* _Records drawn from a dataset_
........
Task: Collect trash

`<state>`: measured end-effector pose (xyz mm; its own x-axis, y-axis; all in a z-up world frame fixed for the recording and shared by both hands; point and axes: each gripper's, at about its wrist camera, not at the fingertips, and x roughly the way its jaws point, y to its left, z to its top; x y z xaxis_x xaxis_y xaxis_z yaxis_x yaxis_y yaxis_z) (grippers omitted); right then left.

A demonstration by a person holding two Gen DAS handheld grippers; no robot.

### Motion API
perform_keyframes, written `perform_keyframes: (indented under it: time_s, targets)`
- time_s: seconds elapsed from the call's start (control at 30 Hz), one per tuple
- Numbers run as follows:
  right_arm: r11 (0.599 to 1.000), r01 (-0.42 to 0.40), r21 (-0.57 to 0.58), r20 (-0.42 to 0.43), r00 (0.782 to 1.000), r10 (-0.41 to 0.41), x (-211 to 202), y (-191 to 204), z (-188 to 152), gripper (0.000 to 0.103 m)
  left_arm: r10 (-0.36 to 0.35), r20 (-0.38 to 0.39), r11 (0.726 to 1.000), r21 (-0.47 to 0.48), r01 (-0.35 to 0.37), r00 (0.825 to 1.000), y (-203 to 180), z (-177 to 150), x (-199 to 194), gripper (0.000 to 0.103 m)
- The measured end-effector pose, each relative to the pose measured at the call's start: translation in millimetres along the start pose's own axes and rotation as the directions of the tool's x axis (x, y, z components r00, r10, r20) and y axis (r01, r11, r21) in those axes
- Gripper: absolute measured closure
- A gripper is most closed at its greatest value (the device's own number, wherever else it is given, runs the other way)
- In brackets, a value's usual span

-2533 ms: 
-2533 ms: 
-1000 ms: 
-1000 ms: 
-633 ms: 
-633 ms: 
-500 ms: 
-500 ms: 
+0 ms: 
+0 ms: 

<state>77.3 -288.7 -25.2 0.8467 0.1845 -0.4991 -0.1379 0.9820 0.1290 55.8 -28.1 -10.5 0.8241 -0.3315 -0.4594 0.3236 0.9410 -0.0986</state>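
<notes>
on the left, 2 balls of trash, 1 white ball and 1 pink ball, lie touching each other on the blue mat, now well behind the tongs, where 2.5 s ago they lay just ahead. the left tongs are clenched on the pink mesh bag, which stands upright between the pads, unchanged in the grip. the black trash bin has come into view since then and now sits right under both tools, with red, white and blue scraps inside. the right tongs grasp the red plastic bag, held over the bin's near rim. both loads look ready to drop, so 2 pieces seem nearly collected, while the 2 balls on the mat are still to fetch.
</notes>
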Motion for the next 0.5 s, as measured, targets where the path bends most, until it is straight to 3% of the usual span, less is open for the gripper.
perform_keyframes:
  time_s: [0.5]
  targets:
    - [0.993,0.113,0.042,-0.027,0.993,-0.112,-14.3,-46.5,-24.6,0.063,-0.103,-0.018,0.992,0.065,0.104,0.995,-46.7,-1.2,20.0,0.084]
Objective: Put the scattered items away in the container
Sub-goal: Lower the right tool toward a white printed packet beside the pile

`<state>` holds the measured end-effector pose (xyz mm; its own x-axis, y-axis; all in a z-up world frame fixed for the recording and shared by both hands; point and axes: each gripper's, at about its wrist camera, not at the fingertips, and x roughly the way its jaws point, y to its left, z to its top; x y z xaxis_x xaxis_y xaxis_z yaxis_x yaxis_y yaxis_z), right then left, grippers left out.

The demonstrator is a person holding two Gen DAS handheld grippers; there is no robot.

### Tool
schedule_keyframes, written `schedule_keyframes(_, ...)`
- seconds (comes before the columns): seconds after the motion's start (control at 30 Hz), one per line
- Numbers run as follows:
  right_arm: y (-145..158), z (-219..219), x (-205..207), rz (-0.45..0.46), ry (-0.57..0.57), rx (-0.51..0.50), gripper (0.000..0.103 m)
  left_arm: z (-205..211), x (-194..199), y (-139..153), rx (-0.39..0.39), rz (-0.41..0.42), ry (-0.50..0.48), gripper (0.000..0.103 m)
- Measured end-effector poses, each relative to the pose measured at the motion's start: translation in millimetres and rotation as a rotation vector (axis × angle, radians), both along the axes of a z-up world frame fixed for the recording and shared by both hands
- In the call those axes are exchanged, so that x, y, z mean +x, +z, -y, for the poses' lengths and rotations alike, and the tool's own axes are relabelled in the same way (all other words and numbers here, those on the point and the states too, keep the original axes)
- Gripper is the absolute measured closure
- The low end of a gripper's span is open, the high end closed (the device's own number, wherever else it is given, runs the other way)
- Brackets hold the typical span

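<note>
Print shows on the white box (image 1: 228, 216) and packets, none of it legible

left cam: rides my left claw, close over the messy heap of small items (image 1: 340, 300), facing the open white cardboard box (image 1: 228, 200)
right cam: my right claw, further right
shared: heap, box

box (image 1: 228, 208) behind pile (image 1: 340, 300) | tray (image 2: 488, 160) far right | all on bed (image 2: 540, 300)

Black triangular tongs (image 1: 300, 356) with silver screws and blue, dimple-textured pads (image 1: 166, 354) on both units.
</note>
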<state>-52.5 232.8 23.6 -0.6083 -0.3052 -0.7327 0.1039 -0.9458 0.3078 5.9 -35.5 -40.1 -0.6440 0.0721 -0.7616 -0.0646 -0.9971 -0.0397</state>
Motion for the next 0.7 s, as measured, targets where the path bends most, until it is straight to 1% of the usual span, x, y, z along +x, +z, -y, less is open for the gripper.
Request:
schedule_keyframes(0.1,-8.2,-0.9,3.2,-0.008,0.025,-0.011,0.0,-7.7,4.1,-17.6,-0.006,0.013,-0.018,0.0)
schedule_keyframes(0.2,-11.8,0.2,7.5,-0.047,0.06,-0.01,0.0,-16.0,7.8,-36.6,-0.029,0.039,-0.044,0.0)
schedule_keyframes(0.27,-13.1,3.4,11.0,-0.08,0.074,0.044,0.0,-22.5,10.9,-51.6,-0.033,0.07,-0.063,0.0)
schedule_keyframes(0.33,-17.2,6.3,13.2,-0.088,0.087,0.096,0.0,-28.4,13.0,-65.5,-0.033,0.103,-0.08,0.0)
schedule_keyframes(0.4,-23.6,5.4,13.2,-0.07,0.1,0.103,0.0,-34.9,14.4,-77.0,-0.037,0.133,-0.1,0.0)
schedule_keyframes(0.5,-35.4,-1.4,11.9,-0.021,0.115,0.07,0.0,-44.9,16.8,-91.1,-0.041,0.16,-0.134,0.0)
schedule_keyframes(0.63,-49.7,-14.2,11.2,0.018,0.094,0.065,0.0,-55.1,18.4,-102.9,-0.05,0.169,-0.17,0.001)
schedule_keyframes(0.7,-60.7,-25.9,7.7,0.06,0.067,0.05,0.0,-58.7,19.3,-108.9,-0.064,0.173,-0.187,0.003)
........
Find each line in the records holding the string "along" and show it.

- The measured end-effector pose, each relative to the pose measured at the call's start: translation in millimetres along the start pose's own axes and rotation as the directions of the tool's x axis (x, y, z components r00, r10, r20) and y axis (r01, r11, r21) in those axes
- Measured end-effector poses, each relative to the pose measured at the motion's start: translation in millimetres and rotation as a rotation vector (axis × angle, radians), both along the axes of a z-up world frame fixed for the recording and shared by both hands
Motion for the next 0.7 s, as measured, targets where the path bends most, until it is straight to 1% of the usual span, x, y, z along +x, +z, -y, less is open for the gripper.

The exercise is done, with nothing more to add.